Readers of our North Carolina criminal law blog know exactly what that means: A one-picture-tells-all snapshot of what we're talking about would be the ubiquitous image of a researcher in a white coat hunched over a microscope in a police laboratory poring over DNA evidence.

And, of course, what that learned technician discovers is -- at least on TV -- invariably accurate and a key indicator of criminal culpability week after week.

Here's a question: How infallible are DNA-based conclusions, truly? Should the pronouncements of a given Ph.D. grounded in some esoteric science be deemed unquestionable and even inviolable?

We submit that reality is often far removed from the fiction that predominates on cop shows.

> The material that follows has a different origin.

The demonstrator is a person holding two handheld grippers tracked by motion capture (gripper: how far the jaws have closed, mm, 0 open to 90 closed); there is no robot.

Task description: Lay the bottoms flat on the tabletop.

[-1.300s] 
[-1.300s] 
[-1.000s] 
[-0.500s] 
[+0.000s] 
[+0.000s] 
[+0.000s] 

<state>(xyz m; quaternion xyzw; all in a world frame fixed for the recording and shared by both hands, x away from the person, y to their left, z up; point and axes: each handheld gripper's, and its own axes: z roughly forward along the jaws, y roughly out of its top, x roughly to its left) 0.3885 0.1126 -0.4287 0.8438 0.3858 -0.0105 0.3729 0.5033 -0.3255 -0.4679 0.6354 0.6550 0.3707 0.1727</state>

And we're hardly alone in that view.

In fact, one singular and continuously evolving tangent of DNA testing is presently under a harsh spotlight regarding its nexus with error.

Many readers have likely never heard of "low copy number DNA analysis," but many people who have and know something about it express deep concerns regarding its potential implications in any given criminal law case.

Low copy analysis uses a bare minimum of molecules for testing, which renders it easier for investigators to secure and submit evidence for evaluation.

They like that, of course.

Many inside commentators don't.

A recent national media report on the technique states that, "the more sensitive DNA tests become, the greater the risk that they will yield the wrong result."

That potential is, of course, far more than a theoretical concern for a select criminal suspect in a given case. Rather, it can lead to a horrifying conclusion, namely this: tainted results that send an innocent person to prison for decades, perhaps even life.

"I'm not pleased with what's been done with low copy number in forensics to date," says one applied genetics expert.

The technology is flatly powerful. For obvious reasons, it is imperative that it also be unerringly accurate.